Mail Processing Clerk in Australia: FAQs

  • How much does a mail processing clerk make per month in Australia?

    A mail processing clerk in Australia earns about 2,125 AUD a month before tax, based on an annual average of 25,500 AUD.

  • What's the salary range for a mail processing clerk in Australia?

    Entry-level mail processing clerks in Australia start near 14,900 AUD. Top-end pay reaches around 43,500 AUD. The middle 50% of earners sit between 17,900 and 33,800 AUD.

  • Is the median mail processing clerk salary in Australia higher or lower than the average?

    The median is 25,500 AUD, higher than the average of 25,500 AUD. Half of mail processing clerks in Australia earn below the median, half earn above it.

  • What's the gender pay gap for mail processing clerks in Australia?

    Men working as a mail processing clerk in Australia earn around 10% more than women on average (29,600 vs 27,000 AUD a year).

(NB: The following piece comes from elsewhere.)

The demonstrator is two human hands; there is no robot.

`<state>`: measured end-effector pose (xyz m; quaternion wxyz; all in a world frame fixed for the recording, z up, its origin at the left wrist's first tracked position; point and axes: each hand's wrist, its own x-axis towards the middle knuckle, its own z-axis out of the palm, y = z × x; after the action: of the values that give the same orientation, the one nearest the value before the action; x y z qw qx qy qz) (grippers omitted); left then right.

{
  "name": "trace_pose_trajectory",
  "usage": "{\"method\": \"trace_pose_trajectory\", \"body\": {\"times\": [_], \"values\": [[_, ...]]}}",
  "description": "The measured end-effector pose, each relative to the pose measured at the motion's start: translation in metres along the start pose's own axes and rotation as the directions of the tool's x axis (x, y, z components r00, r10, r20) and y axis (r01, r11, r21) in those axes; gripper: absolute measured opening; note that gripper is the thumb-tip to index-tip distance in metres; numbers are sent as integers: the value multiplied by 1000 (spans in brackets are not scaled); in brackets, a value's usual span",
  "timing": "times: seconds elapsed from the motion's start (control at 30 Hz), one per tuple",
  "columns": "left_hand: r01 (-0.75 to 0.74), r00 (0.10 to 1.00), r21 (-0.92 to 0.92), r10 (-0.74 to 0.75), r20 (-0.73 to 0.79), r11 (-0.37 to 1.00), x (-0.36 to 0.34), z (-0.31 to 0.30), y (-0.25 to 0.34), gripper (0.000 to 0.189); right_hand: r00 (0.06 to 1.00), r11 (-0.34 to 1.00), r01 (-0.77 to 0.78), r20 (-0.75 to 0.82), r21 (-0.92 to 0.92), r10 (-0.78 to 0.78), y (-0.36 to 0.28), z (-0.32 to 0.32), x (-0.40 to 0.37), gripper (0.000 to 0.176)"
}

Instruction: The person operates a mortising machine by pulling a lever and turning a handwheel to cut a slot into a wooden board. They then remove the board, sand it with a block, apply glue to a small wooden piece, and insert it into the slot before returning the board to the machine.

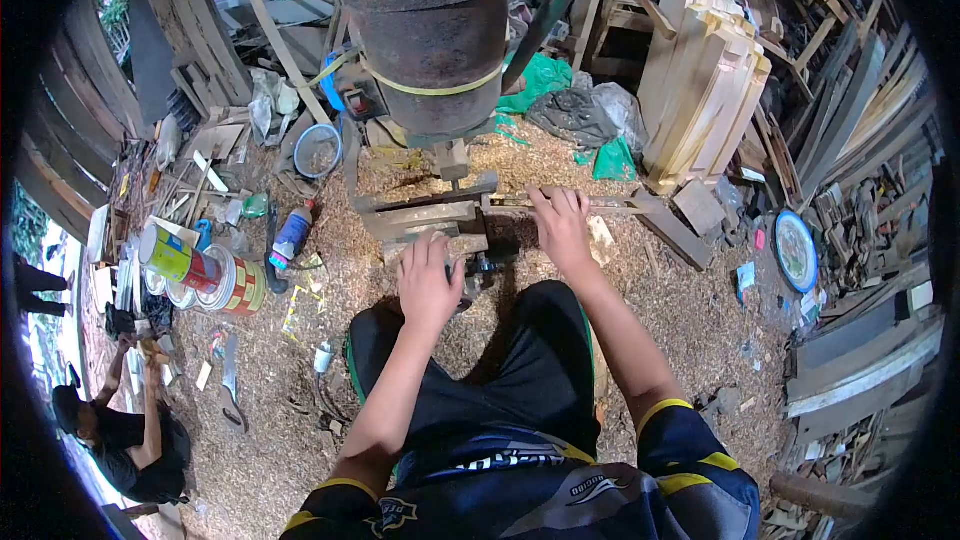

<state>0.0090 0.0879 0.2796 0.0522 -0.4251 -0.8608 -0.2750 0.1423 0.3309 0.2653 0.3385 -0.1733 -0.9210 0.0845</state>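
Below a large dark metal machine body [430, 50] is a work fixture of wooden blocks [425, 218]. My left hand [428, 282] rests on the front block, fingers stretched forward over its top and thumb apart. To the right, my right hand [562, 230] has its fingers curled over a thin wooden strip [612, 209], which runs sideways from the fixture. The strip's left end meets the wood beside a dark metal piece [485, 183]. What lies under my right fingers is partly hidden.
Wood shavings cover the ground. Paint cans [235, 282], a bottle [291, 238] and a machete-like blade [231, 380] lie left. A person [130, 440] crouches at lower left, holding a wood piece. Stacked pale wooden parts [705, 90] and a blue-rimmed dish [796, 252] are right.
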Motion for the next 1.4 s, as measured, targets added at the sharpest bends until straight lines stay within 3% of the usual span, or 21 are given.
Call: {"method": "trace_pose_trajectory", "body": {"times": [0.03, 0.1, 0.13, 0.27, 0.33, 0.63, 0.77, 0.87, 0.93, 1.17, 1.27, 1.33, 1.37, 1.4], "values": [[6, 1000, -1, -6, 3, 1000, 1, 1, 3, 44, 1000, 1000, 1, 6, 2, -1, 0, 1, 2, 55], [-59, 998, 163, 52, 46, 985, 3, 4, 8, 64, 999, 999, -15, 34, -37, 17, 1, 4, 6, 53], [-41, 992, 147, 22, 127, 988, 5, 4, 10, 70, 999, 999, -14, 39, -36, 16, 2, 6, 7, 53], [20, 989, 203, -49, 141, 979, 8, 13, 12, 75, 998, 1000, -20, 58, -5, 20, 5, 12, 11, 51], [52, 971, 209, -98, 216, 977, 9, 13, 10, 79, 998, 1000, -18, 67, -11, 19, 6, 16, 12, 50], [50, 919, 198, -122, 374, 979, 17, 15, 7, 90, 991, 999, -39, 130, 14, 37, 1, 19, 26, 51], [82, 917, 120, -122, 381, 989, 29, 13, 3, 95, 984, 998, -61, 171, 14, 57, 6, 23, 30, 51], [89, 887, 185, -163, 432, 979, 31, 8, 7, 98, 973, 997, -83, 215, 7, 80, 9, 27, 33, 51], [72, 913, 192, -142, 383, 979, 30, 5, 9, 99, 966, 995, -94, 242, 10, 89, 7, 30, 32, 51], [73, 923, 161, -128, 363, 984, 28, 7, 6, 96, 981, 1000, 24, 193, 18, -27, -2, 42, 39, 52], [83, 937, 115, -116, 329, 990, 28, 5, 5, 90, 981, 999, 18, 194, 49, -27, -4, 41, 41, 51], [146, 963, -136, -109, 245, 980, 25, -2, -2, 66, 978, 997, 8, 206, 74, -23, 0, 43, 40, 51], [150, 962, -137, -113, 248, 979, 19, -2, -13, 66, 979, 996, 11, 200, 90, -29, 4, 47, 38, 50], [242, 970, -428, -206, 127, 871, 10, -2, -30, 50, 980, 994, 13, 194, 108, -34, 8, 52, 35, 50]]}}
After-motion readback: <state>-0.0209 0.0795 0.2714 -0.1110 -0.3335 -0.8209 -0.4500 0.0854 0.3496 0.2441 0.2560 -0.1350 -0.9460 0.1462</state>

  • Do mail processing clerks in Australia get bonuses?

    About 30% of mail processing clerks in Australia reported a bonus in the past 12 months. Reported bonuses ranged from 0% to 3% of base salary.

  • Do mail processing clerks earn more in the public or private sector in Australia?

    In Australia, the public sector pays a mail processing clerk about 5% more on average. Public-sector pay tends to be steadier; private-sector pay tends to offer bigger upside.

  • How often do mail processing clerks in Australia get a pay raise?

    A mail processing clerk in Australia sees a raise of around 8% every 17 months, equivalent to roughly 6% a year.